La vera battaglia è contro l’illusione che la pace sia uno stato naturale

Il concetto di “guerra ibrida” – Hybrid Warfare, o Hybrid Threats – è ormai entrato stabilmente nel lessico geopolitico contemporaneo. Non si tratta di un conflitto in senso classico, fatto di trincee, fronti e dichiarazioni formali, ma di una strategia non lineare, integrata e multiforme, pensata per destabilizzare, indebolire o piegare un avversario senza oltrepassare, almeno formalmente, la soglia di una guerra dichiarata. È un’arma di logoramento, che confonde i confini tra pace e guerra e rende difficile identificare chi attacca e, di conseguenza, come difendersi.

La guerra ibrida vive di contaminazioni: combina strumenti militari e civili, mezzi convenzionali e azioni irregolari, cyberattacchi e propaganda, coercizione economica e sabotaggi clandestini. È il campo in cui operano tanto gli Stati – come la Russia in Ucraina o la Cina intorno a Taiwan – quanto gli attori non statali, come Hezbollah in Medio Oriente, spesso con il sostegno più o meno occulto di potenze regionali o globali.

Gli strumenti sono molteplici. Ci sono i soldati regolari, certo, ma anche mercenari, milizie, “uomini senza insegne” come i famosi “omini verdi” che hanno accompagnato l’annessione russa della Crimea. C’è il cyberspazio, dove attacchi mirati colpiscono infrastrutture critiche come reti elettriche, banche o sistemi di trasporto. C’è la guerra dell’informazione, che dilaga tra fake news, deepfake e campagne di disinformazione volte a polarizzare società democratiche già fragili. C’è l’arma economica, fatta di sanzioni, manipolazioni di mercato e ricatti energetici. E ci sono le manovre più sottili: l’uso dei flussi migratori come pressione politica, lo spionaggio industriale, i sabotaggi silenziosi a cavi sottomarini o gasdotti.

Alcuni conflitti recenti offrono esempi concreti. In Ucraina, dal 2014, Mosca ha combinato operazioni militari irregolari con cyberattacchi e massicce campagne di disinformazione. Nel 2006, Hezbollah ha mostrato la capacità di coniugare mezzi militari sofisticati, tipici degli Stati, con tattiche irregolari proprie di un attore non statale. Pechino, nel suo braccio di ferro con Taipei, alterna manovre militari, ingerenze mediatiche e isolamento diplomatico.

Il problema per le democrazie è che la guerra ibrida prospera proprio in società aperte e interconnesse. Più un Paese dipende dalle reti digitali, dall’informazione in tempo reale e da infrastrutture complesse, più diventa vulnerabile a questo tipo di minaccia.
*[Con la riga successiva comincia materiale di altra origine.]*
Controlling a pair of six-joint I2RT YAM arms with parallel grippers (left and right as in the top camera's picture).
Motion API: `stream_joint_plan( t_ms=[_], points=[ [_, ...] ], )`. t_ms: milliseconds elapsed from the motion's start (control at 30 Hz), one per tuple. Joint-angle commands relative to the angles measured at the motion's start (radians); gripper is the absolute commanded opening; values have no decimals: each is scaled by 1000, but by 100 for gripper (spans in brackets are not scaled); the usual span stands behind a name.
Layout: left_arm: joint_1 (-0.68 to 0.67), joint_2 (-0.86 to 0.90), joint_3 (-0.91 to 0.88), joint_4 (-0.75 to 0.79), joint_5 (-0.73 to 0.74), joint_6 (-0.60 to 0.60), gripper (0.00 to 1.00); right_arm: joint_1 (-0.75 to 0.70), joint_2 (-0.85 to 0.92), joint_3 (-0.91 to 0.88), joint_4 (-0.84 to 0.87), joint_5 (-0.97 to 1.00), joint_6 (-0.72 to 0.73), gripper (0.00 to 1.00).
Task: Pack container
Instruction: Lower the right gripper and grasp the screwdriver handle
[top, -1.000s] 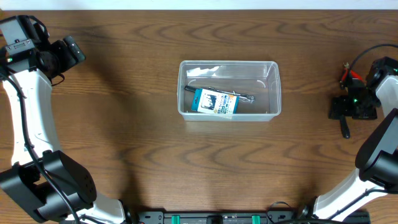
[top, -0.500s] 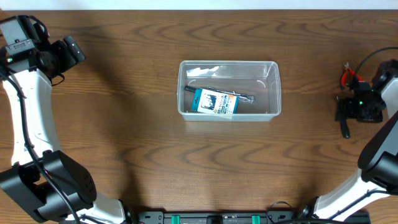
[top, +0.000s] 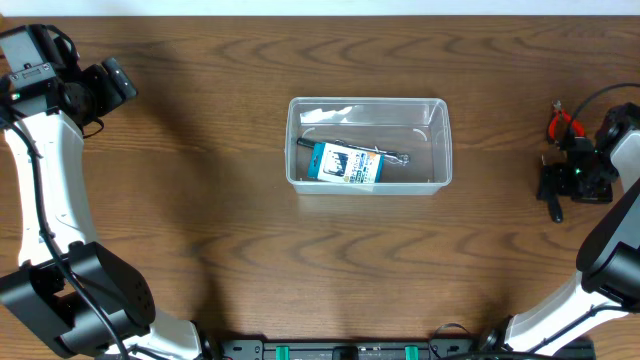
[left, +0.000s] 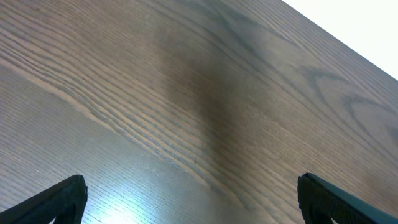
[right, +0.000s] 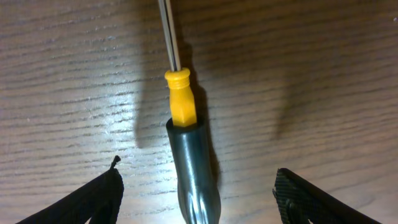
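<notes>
The clear plastic container (top: 440, 150) stands in the middle of the table. A blue-and-white packet (top: 345, 163) and a slim metal tool (top: 398, 156) lie inside it. A screwdriver with a dark handle and yellow collar (right: 181, 102) lies on the table at the far right; its handle end shows in the overhead view (top: 556, 208). My right gripper (right: 198, 173) is open right above it, one finger on each side of the handle, not touching. It also shows in the overhead view (top: 577, 180). My left gripper (left: 191, 185) is open and empty over bare wood at the far left (top: 118, 82).
Red clips or wires (top: 560, 122) sit just behind the right gripper, near the table's right edge. The table's far edge (left: 348, 37) shows in the left wrist view. Both arm bases stand at the front corners.
My right gripper has shifted slightly to the right over the screwdriver. The left arm and the container have not moved.
</notes>
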Motion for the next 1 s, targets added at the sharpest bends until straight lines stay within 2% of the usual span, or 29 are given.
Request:
stream_joint_plan(
  t_ms=[0, 733, 900, 967],
  points=[
    [2, -7, 14, -3, -8, 6, 98, -5, -8, -13, 8, -4, 4, 79],
    [2, -7, 14, -3, -8, 6, 98, -5, -8, -88, 47, -3, 4, 80],
    [2, -7, 14, -3, -8, 6, 98, -5, -8, -88, 48, -3, 13, 77],
    [2, -7, 14, -3, -8, 6, 98, -5, -8, -88, 50, 1, 21, 71]
  ],
)
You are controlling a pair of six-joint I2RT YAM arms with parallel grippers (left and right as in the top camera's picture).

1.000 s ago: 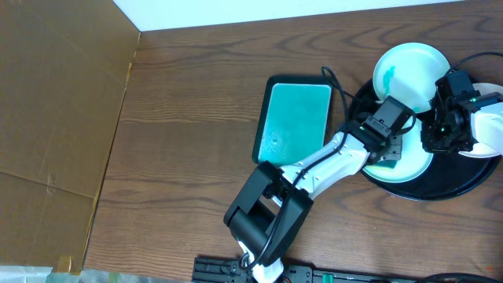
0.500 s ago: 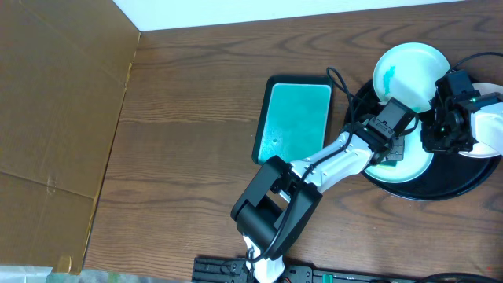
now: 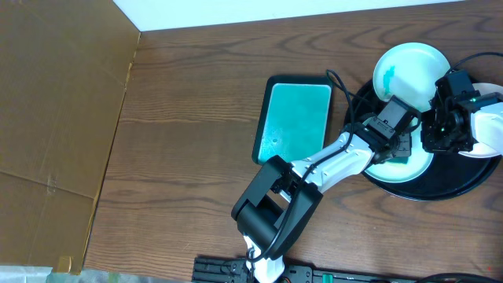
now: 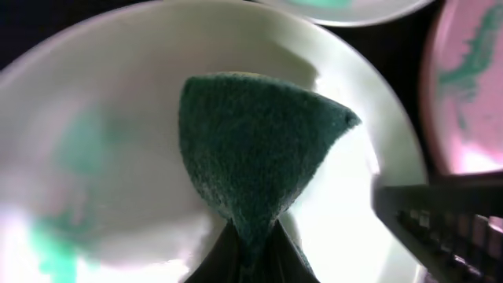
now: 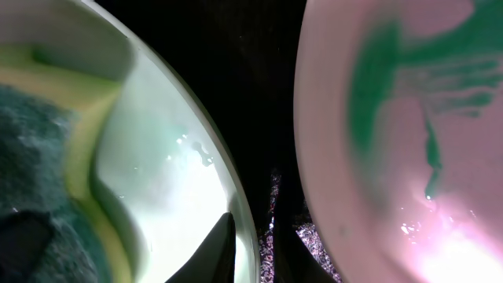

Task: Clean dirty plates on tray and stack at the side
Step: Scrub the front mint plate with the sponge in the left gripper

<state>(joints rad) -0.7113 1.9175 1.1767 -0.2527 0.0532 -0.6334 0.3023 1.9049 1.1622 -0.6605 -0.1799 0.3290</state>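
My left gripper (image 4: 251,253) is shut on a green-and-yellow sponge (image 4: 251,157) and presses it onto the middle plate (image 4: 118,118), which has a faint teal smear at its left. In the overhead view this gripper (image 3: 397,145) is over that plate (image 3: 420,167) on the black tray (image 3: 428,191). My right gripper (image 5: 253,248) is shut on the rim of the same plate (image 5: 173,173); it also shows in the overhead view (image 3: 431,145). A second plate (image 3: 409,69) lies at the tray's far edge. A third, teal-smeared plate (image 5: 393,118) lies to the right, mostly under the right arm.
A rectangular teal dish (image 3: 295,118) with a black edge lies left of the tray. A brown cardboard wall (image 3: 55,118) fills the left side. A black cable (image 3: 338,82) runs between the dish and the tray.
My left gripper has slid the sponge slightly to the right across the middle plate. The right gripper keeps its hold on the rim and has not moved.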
La sua ambiguità ne complica la gestione: la soglia di attivazione del diritto internazionale resta sfumata, e lo stesso Articolo 5 della NATO, quello che sancisce la difesa collettiva, rischia di restare sospeso in un limbo interpretativo.
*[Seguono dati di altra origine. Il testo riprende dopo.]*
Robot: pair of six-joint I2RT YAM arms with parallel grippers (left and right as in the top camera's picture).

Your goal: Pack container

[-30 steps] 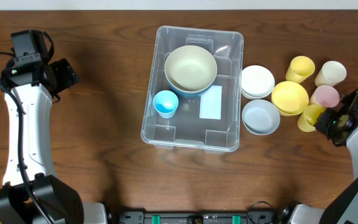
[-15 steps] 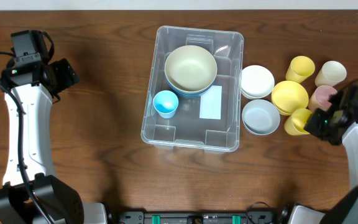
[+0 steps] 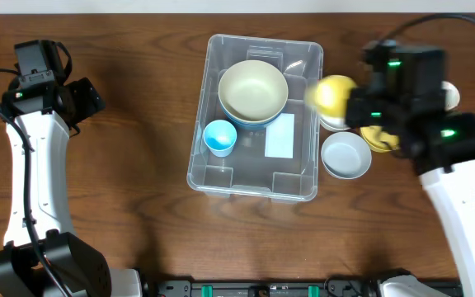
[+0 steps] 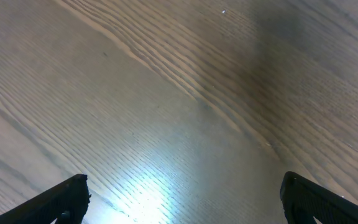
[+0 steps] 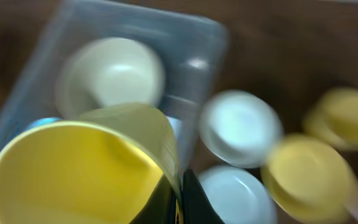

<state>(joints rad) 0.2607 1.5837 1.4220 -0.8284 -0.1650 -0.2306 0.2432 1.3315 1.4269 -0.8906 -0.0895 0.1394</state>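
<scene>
near half of the bin (image 3: 250,172) lies open; a big bowl (image 3: 253,89) fills its far end, a blue cup (image 3: 219,137) its left side.

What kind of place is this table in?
Likely a robot test bench: a white robot arm over a brown wooden table holding a large clear rectangular plastic bin and a pale round plastic bowl.

Bench (image 3: 138,181): dark brown wood, streaky grain. Container (image 3: 213,180): clear, colourless; label (image 3: 279,136) on base white, faintly bluish. Inside: cream bowl (image 3: 253,89), blue bowl (image 3: 246,123) showing as rim beneath; small cup (image 3: 219,136) light blue. Yellow cup (image 5: 73,168): bright yellow. Alongside: white bowl (image 3: 342,118), pale grey-blue bowl (image 3: 345,155), yellow bowl (image 5: 306,180). Left arm (image 3: 35,165), right arm (image 3: 460,190): white, black joints. Left pincer (image 4: 194,200): black.
</scene>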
Difendersi significa dunque pensare in modo diverso. Non basta rafforzare gli eserciti o i sistemi di cybersecurity: serve anche investire nella resilienza sociale e culturale, promuovere alfabetizzazione mediatica per ridurre l’impatto della disinformazione e rafforzare la cooperazione tra pubblico e privato per proteggere infrastrutture critiche. La prima linea di difesa è la consapevolezza dell’esistenza di questa “guerra invisibile”.
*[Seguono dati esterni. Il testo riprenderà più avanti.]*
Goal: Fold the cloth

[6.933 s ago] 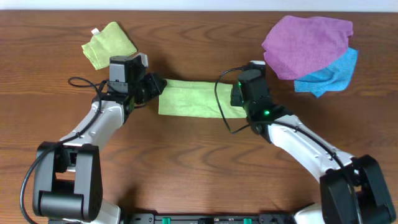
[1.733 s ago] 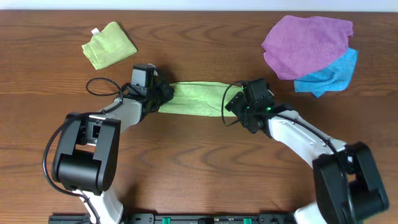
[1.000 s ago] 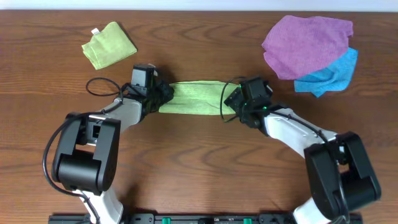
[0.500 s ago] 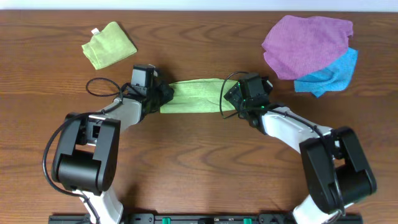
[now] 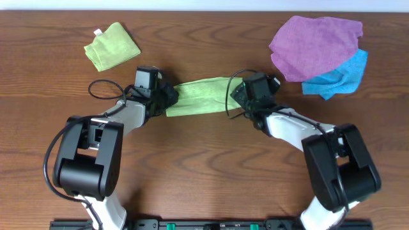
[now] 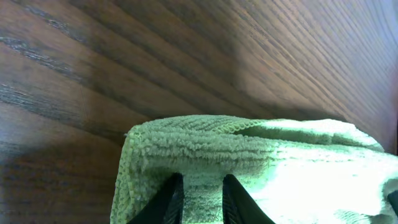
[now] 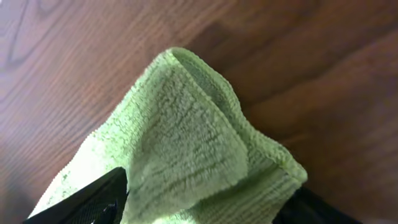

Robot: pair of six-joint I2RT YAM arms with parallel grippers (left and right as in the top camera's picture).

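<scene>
Running left to right, the cloth (image 5: 201, 97) slants away rightward.

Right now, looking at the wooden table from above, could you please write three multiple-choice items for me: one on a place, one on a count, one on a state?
1. Where does the small folded lime-green microfibre cloth lie?
A. far-left part of the wooden table
B. the middle
C. the near edge

2. How many cloths does the overhead view show?
A. two
B. four
C. six

3. The long lime-green cloth between the left gripper and the right gripper is:
A. spread as a full square
B. balled up
C. folded into a strip

Answers:
1. A, it sits far left, apart from both arms.
2. B, two lime-green, one purple cloth, one blue cloth.
3. C, a narrow band with doubled edges.
</scene>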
E l’Italia? Come gran parte dell’Europa, è già nel mirino. Le nostre economie, più che le nostre caserme, sono l’obiettivo privilegiato di queste strategie. Il turismo, settore vitale, rischia di essere il primo a cedere sotto i colpi di sabotaggi informatici, blocchi aeroportuali e servizi di trasporto intermittenti. A ogni segnale di instabilità corrisponderà una naturale contrazione dei flussi turistici: la paura, in fondo, viaggia più veloce dei voli low cost. Gli operatori provano a reagire con campagne promozionali e iniziative come le formule “Carpe Diem”, che puntano a intercettare l’ansia di chi vuole concedersi una vacanza prima che il mondo precipiti. Ma la fragilità strutturale resta evidente: se il turismo è la cartina di tornasole della fiducia collettiva, basteranno poche mosse ibride ben calibrate per provocarne il crollo.

La guerra ibrida è già tra noi: la vediamo meno, la percepiamo solo a tratti, ma i suoi effetti concreti rischiano di colpire l’anello più debole delle nostre società. E in un’Europa che vive di connessioni, la prima vera battaglia è quella contro l’illusione che la pace sia uno stato naturale, e non una conquista fragile da difendere ogni giorno.